(What to do)
Lines with the string "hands" must each be copied from the listing.

(Supplied records)

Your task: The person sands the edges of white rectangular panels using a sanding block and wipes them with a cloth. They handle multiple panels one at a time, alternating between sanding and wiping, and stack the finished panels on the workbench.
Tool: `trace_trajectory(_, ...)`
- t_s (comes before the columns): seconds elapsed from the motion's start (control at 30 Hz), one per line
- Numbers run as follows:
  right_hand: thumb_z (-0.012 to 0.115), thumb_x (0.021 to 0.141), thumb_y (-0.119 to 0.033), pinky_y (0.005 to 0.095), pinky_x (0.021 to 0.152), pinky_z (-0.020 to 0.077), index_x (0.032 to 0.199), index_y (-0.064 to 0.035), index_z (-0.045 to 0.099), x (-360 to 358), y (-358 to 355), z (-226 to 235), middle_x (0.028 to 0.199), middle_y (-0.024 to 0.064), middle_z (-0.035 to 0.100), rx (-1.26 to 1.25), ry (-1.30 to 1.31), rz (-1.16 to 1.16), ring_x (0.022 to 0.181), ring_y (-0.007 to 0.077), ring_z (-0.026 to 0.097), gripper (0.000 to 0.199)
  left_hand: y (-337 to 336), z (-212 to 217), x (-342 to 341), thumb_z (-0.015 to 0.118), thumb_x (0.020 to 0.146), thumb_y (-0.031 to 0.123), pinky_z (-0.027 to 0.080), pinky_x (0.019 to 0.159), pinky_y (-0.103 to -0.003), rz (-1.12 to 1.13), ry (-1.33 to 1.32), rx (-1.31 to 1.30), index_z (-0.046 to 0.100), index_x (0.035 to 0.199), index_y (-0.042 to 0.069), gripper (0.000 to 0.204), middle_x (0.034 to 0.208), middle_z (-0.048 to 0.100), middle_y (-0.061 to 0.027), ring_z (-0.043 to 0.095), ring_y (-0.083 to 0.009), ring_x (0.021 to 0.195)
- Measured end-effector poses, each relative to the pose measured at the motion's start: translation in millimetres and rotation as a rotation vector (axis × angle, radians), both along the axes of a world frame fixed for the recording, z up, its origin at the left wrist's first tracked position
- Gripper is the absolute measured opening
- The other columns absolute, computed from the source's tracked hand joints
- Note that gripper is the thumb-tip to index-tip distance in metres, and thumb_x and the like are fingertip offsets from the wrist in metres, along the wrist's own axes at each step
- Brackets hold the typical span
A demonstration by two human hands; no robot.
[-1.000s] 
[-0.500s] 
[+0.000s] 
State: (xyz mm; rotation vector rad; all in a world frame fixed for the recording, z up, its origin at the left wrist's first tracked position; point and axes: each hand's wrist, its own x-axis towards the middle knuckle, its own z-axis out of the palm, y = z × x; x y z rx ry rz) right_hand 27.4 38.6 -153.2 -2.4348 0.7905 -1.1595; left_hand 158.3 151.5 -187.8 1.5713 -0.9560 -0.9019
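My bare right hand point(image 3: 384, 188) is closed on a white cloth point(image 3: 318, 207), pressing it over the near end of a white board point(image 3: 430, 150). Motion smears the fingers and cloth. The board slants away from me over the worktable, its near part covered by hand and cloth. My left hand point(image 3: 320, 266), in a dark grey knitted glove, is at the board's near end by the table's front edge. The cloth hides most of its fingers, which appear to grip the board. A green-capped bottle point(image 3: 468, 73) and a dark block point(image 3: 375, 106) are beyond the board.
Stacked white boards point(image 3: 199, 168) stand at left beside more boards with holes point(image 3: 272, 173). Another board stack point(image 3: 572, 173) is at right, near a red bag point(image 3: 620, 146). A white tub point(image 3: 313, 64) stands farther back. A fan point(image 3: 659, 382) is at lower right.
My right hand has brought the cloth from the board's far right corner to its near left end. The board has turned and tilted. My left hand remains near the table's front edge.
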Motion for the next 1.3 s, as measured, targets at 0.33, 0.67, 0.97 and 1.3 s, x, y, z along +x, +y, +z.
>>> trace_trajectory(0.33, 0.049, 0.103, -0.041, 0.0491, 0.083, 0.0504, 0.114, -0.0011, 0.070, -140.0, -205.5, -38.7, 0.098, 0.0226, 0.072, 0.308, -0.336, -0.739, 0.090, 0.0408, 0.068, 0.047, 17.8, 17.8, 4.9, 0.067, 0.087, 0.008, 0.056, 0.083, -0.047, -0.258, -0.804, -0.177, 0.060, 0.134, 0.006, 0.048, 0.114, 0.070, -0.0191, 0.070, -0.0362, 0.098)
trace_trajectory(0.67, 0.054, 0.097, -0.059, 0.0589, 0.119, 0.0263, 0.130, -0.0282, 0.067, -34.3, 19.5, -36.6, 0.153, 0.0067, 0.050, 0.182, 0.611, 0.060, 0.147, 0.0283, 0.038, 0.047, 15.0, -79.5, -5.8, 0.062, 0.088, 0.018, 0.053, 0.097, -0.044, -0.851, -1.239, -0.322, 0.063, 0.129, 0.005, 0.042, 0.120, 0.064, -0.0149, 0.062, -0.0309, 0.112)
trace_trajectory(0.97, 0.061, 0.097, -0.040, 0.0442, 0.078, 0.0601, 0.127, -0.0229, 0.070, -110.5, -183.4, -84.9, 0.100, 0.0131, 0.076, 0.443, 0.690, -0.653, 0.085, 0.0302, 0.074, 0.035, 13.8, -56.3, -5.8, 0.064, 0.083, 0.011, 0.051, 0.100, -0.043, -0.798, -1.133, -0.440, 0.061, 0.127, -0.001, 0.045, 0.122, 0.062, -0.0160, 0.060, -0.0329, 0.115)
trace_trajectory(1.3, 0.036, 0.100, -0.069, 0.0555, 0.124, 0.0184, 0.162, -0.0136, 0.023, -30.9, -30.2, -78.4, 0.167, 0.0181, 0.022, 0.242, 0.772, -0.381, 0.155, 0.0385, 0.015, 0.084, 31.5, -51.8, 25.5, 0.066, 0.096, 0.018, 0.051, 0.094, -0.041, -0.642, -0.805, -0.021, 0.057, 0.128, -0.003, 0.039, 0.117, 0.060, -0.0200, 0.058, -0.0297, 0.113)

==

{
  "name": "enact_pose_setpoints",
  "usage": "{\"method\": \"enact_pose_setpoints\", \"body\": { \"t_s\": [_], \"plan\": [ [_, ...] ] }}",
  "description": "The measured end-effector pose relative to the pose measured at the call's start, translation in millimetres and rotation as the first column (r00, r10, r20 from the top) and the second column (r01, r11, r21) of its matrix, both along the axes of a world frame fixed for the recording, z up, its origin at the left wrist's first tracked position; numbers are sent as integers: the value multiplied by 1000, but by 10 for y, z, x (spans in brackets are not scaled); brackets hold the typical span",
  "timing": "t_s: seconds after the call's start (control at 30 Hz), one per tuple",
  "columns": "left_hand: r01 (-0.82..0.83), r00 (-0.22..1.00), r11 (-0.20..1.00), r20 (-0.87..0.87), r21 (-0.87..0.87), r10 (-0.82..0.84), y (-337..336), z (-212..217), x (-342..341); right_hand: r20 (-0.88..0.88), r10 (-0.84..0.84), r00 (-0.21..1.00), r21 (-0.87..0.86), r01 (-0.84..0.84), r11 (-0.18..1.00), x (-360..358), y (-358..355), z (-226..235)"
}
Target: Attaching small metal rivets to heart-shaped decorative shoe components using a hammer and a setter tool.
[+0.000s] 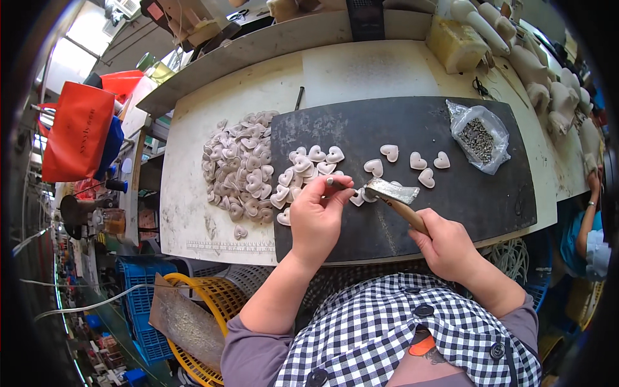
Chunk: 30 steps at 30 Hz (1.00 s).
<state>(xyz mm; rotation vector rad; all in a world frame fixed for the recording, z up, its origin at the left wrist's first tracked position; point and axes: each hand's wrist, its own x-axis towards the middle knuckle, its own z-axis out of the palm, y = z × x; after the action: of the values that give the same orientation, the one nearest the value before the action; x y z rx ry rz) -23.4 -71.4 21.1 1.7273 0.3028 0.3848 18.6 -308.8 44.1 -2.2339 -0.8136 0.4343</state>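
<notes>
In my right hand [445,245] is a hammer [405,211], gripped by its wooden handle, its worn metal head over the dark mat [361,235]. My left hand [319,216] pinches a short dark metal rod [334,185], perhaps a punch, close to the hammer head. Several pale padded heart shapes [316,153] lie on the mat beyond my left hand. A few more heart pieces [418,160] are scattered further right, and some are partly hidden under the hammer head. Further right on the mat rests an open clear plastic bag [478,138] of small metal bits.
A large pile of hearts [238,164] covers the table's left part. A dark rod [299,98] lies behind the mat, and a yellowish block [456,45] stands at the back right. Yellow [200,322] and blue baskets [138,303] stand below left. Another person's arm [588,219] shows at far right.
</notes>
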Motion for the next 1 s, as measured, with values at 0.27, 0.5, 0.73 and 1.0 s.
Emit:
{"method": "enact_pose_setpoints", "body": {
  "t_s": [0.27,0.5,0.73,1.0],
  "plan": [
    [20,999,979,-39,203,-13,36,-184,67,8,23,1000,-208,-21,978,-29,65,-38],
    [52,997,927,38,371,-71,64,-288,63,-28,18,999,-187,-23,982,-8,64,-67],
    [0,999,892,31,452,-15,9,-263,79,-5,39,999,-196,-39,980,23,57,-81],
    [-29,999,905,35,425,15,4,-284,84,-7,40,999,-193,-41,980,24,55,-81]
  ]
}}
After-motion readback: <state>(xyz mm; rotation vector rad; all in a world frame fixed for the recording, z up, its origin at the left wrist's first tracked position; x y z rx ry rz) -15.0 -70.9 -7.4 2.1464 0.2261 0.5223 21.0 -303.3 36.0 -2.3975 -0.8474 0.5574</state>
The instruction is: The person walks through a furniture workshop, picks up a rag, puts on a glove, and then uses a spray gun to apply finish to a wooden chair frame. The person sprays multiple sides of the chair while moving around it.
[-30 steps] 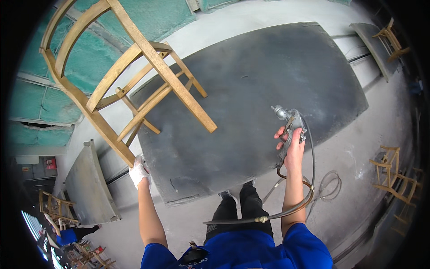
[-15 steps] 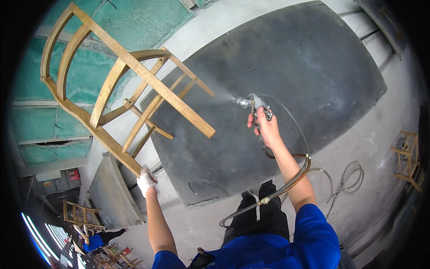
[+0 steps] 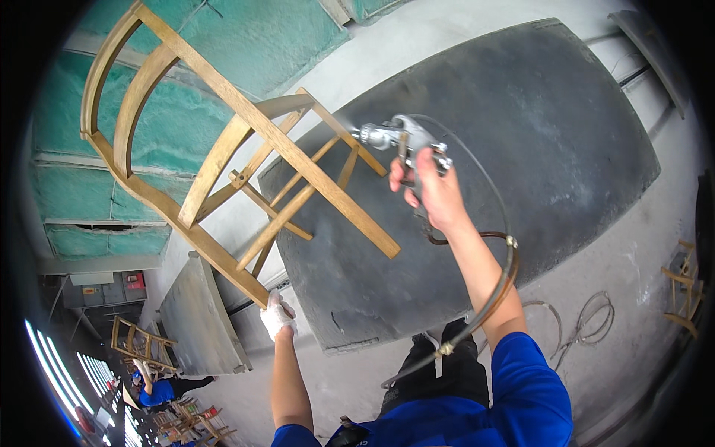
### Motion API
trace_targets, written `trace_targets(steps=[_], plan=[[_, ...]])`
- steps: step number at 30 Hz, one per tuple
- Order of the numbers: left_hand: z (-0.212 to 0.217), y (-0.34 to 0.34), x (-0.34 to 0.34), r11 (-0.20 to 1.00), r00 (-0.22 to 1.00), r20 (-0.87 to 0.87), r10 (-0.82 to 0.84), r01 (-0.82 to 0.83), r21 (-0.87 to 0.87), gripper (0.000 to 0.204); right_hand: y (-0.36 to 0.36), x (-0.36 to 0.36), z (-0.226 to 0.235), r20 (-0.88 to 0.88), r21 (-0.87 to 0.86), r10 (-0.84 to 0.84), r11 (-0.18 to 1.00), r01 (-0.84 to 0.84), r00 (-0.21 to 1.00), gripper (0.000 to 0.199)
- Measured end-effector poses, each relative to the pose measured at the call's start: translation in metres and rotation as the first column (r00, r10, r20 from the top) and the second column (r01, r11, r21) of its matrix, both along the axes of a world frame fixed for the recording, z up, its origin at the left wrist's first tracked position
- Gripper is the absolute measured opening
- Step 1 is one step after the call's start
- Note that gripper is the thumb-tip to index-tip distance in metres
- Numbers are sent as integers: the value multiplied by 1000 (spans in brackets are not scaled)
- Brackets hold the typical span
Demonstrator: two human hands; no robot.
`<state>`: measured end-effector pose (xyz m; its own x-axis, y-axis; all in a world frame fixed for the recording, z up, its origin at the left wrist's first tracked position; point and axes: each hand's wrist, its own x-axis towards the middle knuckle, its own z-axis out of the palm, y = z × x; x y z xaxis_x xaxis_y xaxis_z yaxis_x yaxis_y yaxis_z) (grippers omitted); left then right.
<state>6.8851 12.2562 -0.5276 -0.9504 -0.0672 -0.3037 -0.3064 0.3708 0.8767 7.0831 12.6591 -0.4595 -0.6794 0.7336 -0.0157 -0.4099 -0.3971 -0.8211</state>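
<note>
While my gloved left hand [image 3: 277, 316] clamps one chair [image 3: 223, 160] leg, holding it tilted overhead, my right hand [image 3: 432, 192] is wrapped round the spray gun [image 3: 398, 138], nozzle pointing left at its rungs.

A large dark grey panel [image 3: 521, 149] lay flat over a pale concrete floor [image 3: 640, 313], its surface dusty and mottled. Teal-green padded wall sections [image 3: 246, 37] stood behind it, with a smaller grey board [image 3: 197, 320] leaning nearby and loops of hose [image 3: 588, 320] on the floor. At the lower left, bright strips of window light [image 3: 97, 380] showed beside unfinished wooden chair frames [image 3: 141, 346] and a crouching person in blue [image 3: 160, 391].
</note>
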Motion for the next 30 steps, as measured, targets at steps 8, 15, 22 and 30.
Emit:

(Answer section)
A demonstration by two human hands; no robot.
Demonstrator: two human hands; no robot.

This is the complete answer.